Leave out the pictures and give back all the entries exactly as written.

== RECORDS FOR THE EXERCISE

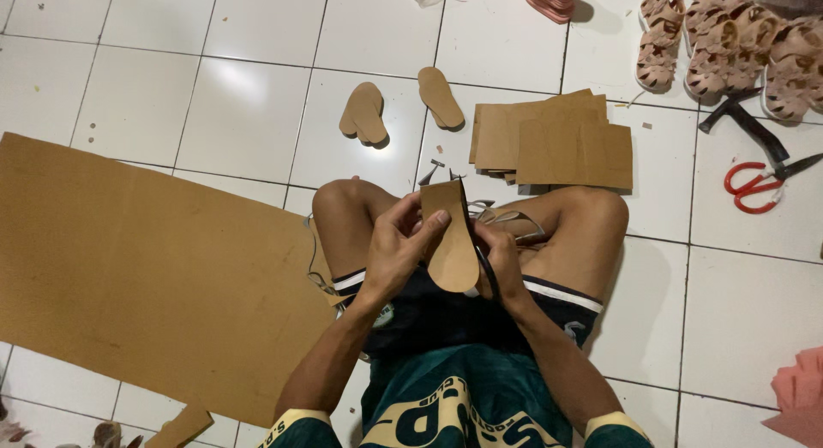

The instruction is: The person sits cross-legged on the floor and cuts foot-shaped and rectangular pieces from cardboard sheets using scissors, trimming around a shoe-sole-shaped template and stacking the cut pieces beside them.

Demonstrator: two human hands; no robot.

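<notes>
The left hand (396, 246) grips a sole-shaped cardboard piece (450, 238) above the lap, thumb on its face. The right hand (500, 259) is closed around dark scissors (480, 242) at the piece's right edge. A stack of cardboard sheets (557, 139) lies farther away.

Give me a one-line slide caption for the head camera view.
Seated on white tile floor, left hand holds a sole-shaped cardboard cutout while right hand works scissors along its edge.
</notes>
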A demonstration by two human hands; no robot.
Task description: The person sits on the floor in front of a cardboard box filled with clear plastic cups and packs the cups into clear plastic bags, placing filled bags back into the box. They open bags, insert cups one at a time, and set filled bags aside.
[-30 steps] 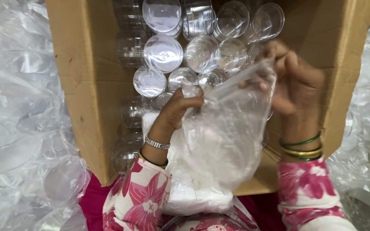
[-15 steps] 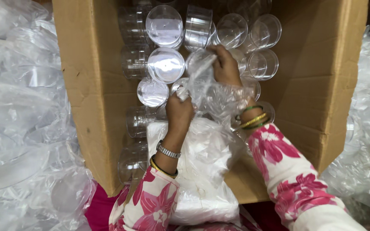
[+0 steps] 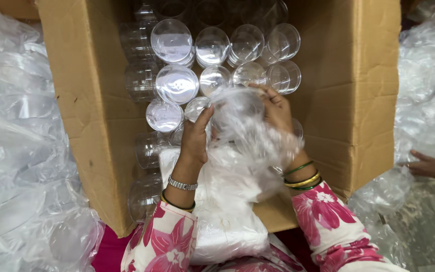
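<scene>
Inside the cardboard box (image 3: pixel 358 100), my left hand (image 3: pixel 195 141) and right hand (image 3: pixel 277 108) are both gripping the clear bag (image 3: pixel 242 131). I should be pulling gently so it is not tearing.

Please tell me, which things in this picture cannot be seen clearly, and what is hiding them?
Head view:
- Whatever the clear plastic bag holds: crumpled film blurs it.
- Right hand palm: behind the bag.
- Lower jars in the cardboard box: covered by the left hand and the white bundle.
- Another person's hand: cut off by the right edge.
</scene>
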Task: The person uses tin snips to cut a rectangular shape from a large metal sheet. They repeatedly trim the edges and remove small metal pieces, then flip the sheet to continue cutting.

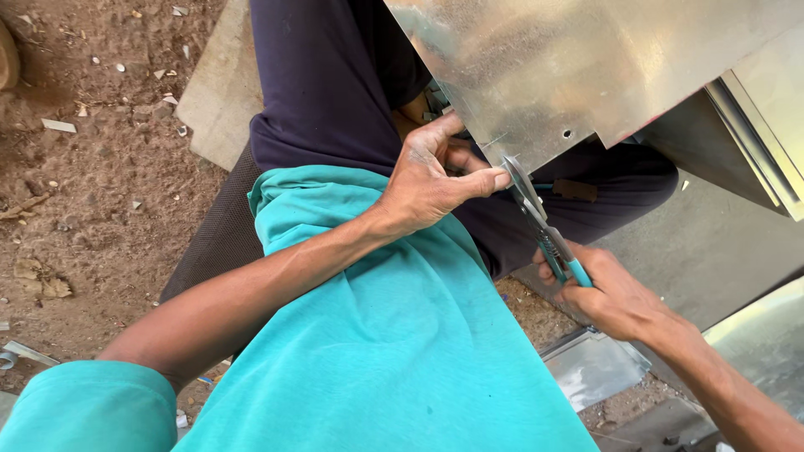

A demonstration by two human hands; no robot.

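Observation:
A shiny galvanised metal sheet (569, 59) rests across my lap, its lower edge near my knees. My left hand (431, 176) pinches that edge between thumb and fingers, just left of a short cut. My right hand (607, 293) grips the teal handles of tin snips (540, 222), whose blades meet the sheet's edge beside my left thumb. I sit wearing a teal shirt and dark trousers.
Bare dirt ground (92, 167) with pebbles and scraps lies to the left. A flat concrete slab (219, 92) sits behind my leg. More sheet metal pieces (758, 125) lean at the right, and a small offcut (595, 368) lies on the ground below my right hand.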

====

# [RESPONSE AREA]
The instruction is: The person sits cross-legged on the floor and cuts foot-shaped and rectangular pieces from cardboard sheets using scissors, trimming around a shoe-sole-shaped template and stacking the cut pieces beside them.

Demonstrator: two human hands; no robot.

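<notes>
The left hand (396, 246) grips a sole-shaped cardboard piece (450, 238) above the lap, thumb on its face. The right hand (500, 259) is closed around dark scissors (480, 242) at the piece's right edge. A stack of cardboard sheets (557, 139) lies farther away.

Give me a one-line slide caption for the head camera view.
Seated on white tile floor, left hand holds a sole-shaped cardboard cutout while right hand works scissors along its edge.
</notes>
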A demonstration by two human hands; no robot.
Task description: The person sits on the floor in front of a cardboard box filled with clear plastic cups and packs the cups into clear plastic bags, placing filled bags back into the box. They open bags, insert cups one at a time, and set filled bags aside.
[-30 steps] 
[-15 steps] 
[+0 steps] 
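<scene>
Inside the cardboard box (image 3: pixel 358 100), my left hand (image 3: pixel 195 141) and right hand (image 3: pixel 277 108) are both gripping the clear bag (image 3: pixel 242 131). I should be pulling gently so it is not tearing.

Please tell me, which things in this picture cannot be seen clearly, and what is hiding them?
Head view:
- Whatever the clear plastic bag holds: crumpled film blurs it.
- Right hand palm: behind the bag.
- Lower jars in the cardboard box: covered by the left hand and the white bundle.
- Another person's hand: cut off by the right edge.
</scene>
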Task: The person uses tin snips to cut a rectangular shape from a large metal sheet. They repeatedly trim the edges and remove small metal pieces, then flip the sheet to continue cutting.


A demonstration by two human hands; no robot.

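Observation:
A shiny galvanised metal sheet (569, 59) rests across my lap, its lower edge near my knees. My left hand (431, 176) pinches that edge between thumb and fingers, just left of a short cut. My right hand (607, 293) grips the teal handles of tin snips (540, 222), whose blades meet the sheet's edge beside my left thumb. I sit wearing a teal shirt and dark trousers.
Bare dirt ground (92, 167) with pebbles and scraps lies to the left. A flat concrete slab (219, 92) sits behind my leg. More sheet metal pieces (758, 125) lean at the right, and a small offcut (595, 368) lies on the ground below my right hand.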

This brings the exercise to completion.